● About this task: Go through the entries below line by line and count those containing "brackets"; the answer is that count alone.

=== Begin Enclosure ===

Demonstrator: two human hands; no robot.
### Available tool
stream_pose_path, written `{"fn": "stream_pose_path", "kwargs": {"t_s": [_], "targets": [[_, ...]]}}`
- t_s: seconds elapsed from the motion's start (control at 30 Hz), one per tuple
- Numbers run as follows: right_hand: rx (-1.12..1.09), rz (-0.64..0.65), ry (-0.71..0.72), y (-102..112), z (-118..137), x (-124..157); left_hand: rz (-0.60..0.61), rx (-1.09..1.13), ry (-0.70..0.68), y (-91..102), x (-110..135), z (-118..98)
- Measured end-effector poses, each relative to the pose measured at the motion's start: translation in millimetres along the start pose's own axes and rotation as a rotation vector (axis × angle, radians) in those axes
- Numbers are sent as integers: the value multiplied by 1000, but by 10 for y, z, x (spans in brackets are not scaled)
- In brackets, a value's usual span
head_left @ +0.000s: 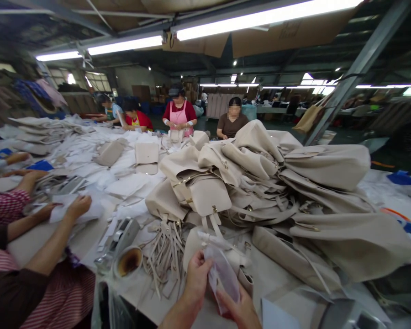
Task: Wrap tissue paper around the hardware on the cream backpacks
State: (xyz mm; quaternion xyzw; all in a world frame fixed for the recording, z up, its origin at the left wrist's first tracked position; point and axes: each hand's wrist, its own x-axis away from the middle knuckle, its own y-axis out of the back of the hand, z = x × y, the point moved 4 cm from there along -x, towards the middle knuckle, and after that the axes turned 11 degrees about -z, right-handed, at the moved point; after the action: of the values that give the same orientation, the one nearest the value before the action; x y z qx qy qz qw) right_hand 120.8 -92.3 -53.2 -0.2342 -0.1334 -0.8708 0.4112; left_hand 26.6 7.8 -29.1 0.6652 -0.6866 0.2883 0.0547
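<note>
My left hand is closed, pinching the upper left edge of a thin translucent white sheet or pouch; which of the two I cannot tell. Lower down, my right hand grips the same piece, its thumb on the near side and its other fingers mostly hidden. Just beyond both hands lies a beige bag with straps, partly covered. A bundle of thin beige straps is spread on the table to the left. Behind rises a large heap of beige leather-like bags with gold-coloured clasps.
Left of the straps stand a round cup with brown residue and a grey metal device. A co-worker's hands hold white paper at the left. Several people sit across the table. A slanted metal post stands at the right.
</note>
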Motion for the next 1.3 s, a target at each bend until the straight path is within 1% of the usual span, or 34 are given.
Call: {"fn": "stream_pose_path", "kwargs": {"t_s": [0.1,0.2,0.27,0.3,0.37,0.47,0.53,0.57,0.63,0.77,0.83,0.9,1.0,1.07,1.13,1.2,1.23,1.27,1.3], "targets": [[84,10,72,-53,-23,13,-47,21,-8,5,11,3],[76,41,287,-82,67,61,-82,37,-10,-7,36,2],[103,-4,390,-56,144,90,-94,44,-9,-15,59,-2],[126,-30,391,-39,167,94,-95,48,-9,-19,72,-3],[148,-52,320,-15,174,85,-91,53,-8,-23,97,-8],[70,-41,211,5,120,56,-61,57,16,-19,122,-29],[11,-39,187,27,63,32,-16,56,46,-8,127,-58],[-3,-25,202,37,39,22,4,51,61,3,124,-75],[17,45,318,48,27,11,20,36,79,37,109,-105],[162,227,706,26,67,40,-29,29,87,105,42,-110],[216,288,803,4,55,36,-59,45,91,126,14,-94],[254,336,846,-19,23,8,-90,75,95,148,10,-93],[316,405,903,-49,-40,-55,-108,131,101,182,69,-129],[335,418,927,-57,-70,-103,-71,159,99,194,133,-167],[344,458,933,-77,-80,-122,-30,124,48,209,185,-211],[368,541,912,-115,-62,-91,-27,46,-28,239,200,-242],[384,592,882,-138,-42,-57,-45,11,-60,262,193,-251],[385,620,840,-156,-7,-19,-64,-10,-81,287,179,-255],[361,617,787,-168,46,17,-78,-20,-90,311,161,-256]]}}
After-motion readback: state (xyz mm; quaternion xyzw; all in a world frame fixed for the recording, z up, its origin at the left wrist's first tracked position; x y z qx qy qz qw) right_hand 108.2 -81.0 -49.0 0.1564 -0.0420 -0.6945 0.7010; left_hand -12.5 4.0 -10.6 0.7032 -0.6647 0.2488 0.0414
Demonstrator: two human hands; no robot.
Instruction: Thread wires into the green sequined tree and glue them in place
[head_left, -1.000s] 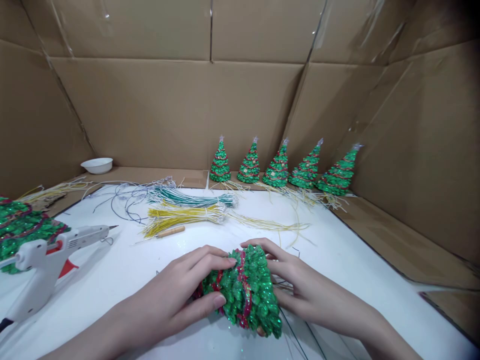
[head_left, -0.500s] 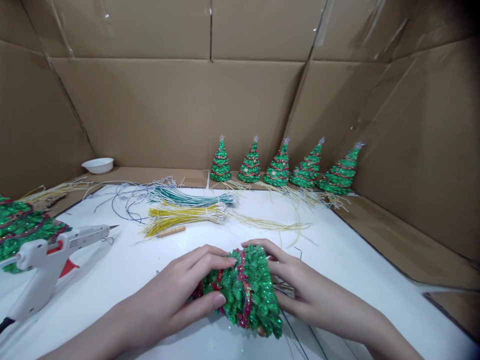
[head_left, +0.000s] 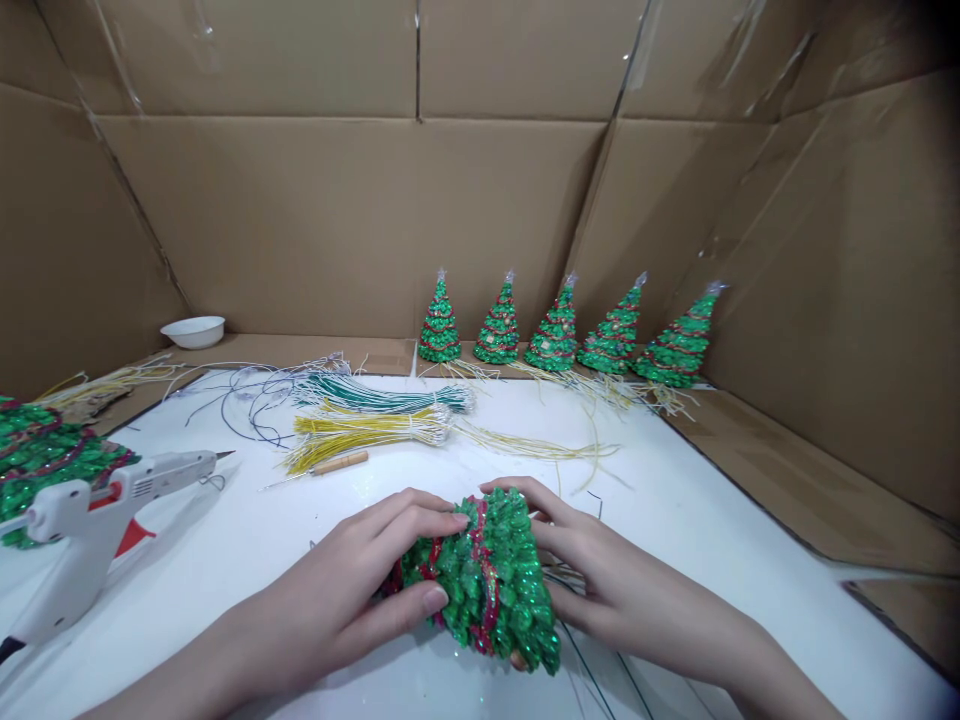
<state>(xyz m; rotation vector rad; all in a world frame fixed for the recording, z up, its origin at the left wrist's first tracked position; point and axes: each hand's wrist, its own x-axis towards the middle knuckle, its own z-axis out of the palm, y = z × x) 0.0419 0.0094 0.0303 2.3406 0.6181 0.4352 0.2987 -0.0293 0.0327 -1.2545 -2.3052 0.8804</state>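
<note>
A small green decorative Christmas tree with glittery red garlands lies on its side over the white table. Its base faces right. My left hand is closed round its upper part, thumb in front and fingers over the top, covering the tip. At the base, my right hand has its fingers curled against the rim; the fingertips are partly hidden behind the tree. Thin green wires run out from the base, below my right palm, toward the near edge.
A white glue gun stands at left before a larger green tree. Yellow wires, teal wires and a wooden-handled awl lie ahead. Several finished trees line the cardboard wall; a white bowl sits back left.
Hardly anything differs: the whole view has shifted a few pixels. Both hands keep the same hold on the tree.
</note>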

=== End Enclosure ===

● Written answer: 2